A dynamic pattern of fungal community assembly processes is determined by deterministic and/or intrinsic selection over time. During the initial stages of succession, environmental filtering (deterministic process) had a greater influence on structuring the fungal communities, a result consistent with Rime et al. (2015) reported on fungal community and with work from animal and plant communities (Schlegel and Riesen, 2012). This greater determinism may partly arise because environmental factors operate as the driving factors that first influence the species arriving on site (Schlegel and Riesen, 2012). Slight differences in the colonization (intrinsic) taxa in the initial communities could thus alter successional trajectories. Yeast dominated at our study site, whereas Brown and Jumpponen (2014) reported that stochastic processes governed fungal community assembly in the initial stage with Mortierella dominant. In early stages of succession, microbial communities are sustained by ancient and recalcitrant carbon resources (Bardgett et al., 2007), which are vulnerable and largely influenced by soil moisture that then affects fungal community structure (Zumsteg et al., 2012, 2013; Rime et al., 2015). Due to yeast's budding growth lifestyle (Whiteway and Bachewich, 2007), they must obtain resources from the microenvironment that immediately surrounds them (Treseder and Lennon, 2015). Thus, even a slight shift in these microenvironment resources is likely to have strong effects on yeast colonization and growth (Treseder and Lennon, 2015). In contrast, Mortierella as filamentous fungi do not have this restriction, since they can forage over relatively long distances—up to several meters for some species (Boddy, 1999).

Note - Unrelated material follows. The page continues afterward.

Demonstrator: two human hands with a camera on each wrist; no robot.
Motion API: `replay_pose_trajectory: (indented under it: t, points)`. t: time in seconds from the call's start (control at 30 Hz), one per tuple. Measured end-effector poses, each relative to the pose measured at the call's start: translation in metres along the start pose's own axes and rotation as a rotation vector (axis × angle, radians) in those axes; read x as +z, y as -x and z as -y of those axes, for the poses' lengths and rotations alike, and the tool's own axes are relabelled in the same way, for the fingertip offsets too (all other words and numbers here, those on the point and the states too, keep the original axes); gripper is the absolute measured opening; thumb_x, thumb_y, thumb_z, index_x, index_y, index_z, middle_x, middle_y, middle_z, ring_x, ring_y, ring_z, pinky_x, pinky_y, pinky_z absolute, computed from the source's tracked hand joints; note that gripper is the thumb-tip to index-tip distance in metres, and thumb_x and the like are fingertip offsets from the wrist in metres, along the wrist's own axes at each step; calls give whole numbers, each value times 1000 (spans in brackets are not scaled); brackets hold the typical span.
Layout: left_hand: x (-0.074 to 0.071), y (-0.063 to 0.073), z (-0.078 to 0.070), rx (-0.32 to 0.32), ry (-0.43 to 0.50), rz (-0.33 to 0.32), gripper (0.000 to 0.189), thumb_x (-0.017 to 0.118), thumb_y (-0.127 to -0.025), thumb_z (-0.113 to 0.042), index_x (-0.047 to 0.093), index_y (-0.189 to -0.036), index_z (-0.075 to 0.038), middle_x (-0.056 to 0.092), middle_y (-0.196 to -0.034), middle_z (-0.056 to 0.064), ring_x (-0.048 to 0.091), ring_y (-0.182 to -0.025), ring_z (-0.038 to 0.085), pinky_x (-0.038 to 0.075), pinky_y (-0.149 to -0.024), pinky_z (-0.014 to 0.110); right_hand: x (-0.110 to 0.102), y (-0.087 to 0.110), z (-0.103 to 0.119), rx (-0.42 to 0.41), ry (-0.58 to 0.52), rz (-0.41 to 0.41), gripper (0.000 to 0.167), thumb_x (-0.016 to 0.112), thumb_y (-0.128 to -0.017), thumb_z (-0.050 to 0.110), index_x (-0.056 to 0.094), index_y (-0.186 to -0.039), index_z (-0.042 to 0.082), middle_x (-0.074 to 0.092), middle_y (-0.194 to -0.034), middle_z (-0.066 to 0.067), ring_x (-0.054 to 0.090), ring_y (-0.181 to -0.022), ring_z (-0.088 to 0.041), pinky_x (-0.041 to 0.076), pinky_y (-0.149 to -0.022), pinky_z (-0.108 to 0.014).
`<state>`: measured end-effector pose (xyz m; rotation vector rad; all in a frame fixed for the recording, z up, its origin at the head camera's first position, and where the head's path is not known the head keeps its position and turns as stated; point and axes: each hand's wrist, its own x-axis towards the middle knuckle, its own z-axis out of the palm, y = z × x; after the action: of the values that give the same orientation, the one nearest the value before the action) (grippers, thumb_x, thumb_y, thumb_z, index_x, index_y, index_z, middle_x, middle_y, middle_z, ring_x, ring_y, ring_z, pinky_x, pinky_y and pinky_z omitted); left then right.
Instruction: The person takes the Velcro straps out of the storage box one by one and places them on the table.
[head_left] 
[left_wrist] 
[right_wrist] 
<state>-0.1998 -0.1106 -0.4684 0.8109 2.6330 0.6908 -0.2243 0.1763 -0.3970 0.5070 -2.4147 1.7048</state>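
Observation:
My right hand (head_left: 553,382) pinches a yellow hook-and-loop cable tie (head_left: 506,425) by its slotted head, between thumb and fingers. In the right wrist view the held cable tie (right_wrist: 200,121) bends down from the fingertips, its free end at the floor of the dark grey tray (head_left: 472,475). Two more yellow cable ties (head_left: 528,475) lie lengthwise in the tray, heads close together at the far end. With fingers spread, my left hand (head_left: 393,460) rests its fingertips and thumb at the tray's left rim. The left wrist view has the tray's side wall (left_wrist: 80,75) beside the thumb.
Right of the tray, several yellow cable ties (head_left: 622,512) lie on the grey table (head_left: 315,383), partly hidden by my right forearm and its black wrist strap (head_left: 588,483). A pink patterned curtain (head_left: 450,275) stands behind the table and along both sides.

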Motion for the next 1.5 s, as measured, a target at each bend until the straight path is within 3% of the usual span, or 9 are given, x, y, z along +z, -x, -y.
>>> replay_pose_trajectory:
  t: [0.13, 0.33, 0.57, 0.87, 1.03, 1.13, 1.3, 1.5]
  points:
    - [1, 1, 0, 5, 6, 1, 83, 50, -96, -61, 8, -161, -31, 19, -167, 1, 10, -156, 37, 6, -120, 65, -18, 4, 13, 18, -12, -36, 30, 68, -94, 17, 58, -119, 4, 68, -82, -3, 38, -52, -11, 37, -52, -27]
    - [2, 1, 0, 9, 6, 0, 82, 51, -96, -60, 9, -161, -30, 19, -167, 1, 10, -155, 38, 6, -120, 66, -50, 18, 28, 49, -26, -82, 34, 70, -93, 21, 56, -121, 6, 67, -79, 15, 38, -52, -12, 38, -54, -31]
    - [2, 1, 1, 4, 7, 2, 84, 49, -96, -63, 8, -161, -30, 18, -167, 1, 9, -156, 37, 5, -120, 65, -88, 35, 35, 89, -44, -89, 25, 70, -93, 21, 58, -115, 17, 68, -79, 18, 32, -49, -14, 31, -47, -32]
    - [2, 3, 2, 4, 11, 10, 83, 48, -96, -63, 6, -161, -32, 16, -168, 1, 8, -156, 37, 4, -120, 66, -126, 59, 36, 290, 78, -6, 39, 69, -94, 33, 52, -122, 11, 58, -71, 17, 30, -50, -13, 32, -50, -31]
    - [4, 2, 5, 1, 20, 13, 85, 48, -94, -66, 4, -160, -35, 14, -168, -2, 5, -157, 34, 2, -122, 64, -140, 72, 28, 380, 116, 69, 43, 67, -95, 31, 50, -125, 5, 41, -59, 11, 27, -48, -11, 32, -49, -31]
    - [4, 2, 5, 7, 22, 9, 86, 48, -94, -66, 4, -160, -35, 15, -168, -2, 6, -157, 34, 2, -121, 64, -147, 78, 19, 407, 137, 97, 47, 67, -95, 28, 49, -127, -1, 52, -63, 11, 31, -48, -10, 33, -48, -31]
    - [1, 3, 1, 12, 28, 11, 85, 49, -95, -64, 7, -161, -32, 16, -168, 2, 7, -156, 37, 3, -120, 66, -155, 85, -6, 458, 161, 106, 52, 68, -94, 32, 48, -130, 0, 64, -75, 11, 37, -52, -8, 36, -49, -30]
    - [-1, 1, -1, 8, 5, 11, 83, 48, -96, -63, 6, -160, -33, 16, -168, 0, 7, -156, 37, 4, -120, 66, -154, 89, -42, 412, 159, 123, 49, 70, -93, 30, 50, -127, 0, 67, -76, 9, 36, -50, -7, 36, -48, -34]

The deterministic process became less important in the intermediate and late stages of succession of the retreating glacier than in the initial stages. One possible explanation may relate to nutrients availability. As plants become established during soil development in the intermediate and late stages, the local plant species take on a major role in modulating the fungal communities by the progressive buildup of C-rich sources (Knelman et al., 2012). In particular, plant type can influence a fungal community by altering the availability of soil nutrients (Yuan et al., 2014). However, our results suggest that the magnitude of nutrients provided by dominant vegetation changes did not exceed real effects, thus generating a relatively lowered fungal turnover during the intermediate and late stages. Another explanation may link to larger intraspecific variations of fungal species (Debaud et al., 1999). In the later stage, the niche range is much wider for same fungal species with distinct traits. Hence, taxa, species, or clades that are abundant may have a larger chance of evolving into several different specialist clades and thereby occupy several different habitats due to local adaptations, but still belong to the same taxa (Östman et al., 2010). Most abundant fungal species were widespread in later stage (Figure 5) that also supported this viewpoint. Hahn and Pockl (2005) reported that bacterial taxa with identical 16S rRNA sequences comprise several distinct ecotypes.

In conclusion, the dynamics of fungal communities along a primary successional chronosequence were strongly affected by distance from glacier terminus. The yeast-dominated system in retreating glacier indicates that the sampling sites are still stressful, even after 188 years of development. These results also suggest that the edaphic properties during early succession have led to strong selection in the fungal species' abundances. The rate of fungal turnover was higher in the early succession but slowed down afterwards, indicating that locally abundant taxa became more dominant over time. Deterministic processes was a major driving mechanism in early successional sites that shaped the fungal communities and selected the members to successfully establish and survive. The dynamics of the assembly process revealed in this study suggest that multiple processes may govern fungal community establishment in different glacier soils. Together, our results highlight the importance of dispersal limitation and environmental filtering as ecological forces, which together, act to shape community composition of soil fungal communities in retreating glacier.

Author contributions

NJ, HC, JT, and XL: conceived and designed the experiments. JT, YQ, WL, and BW performed the experiments. JT and XZ analyzed the data. JT, YQ, NJ, HC, and XL wrote the manuscript. All of the authors assisted in writing the manuscript, discussed the results, and commented on the manuscript.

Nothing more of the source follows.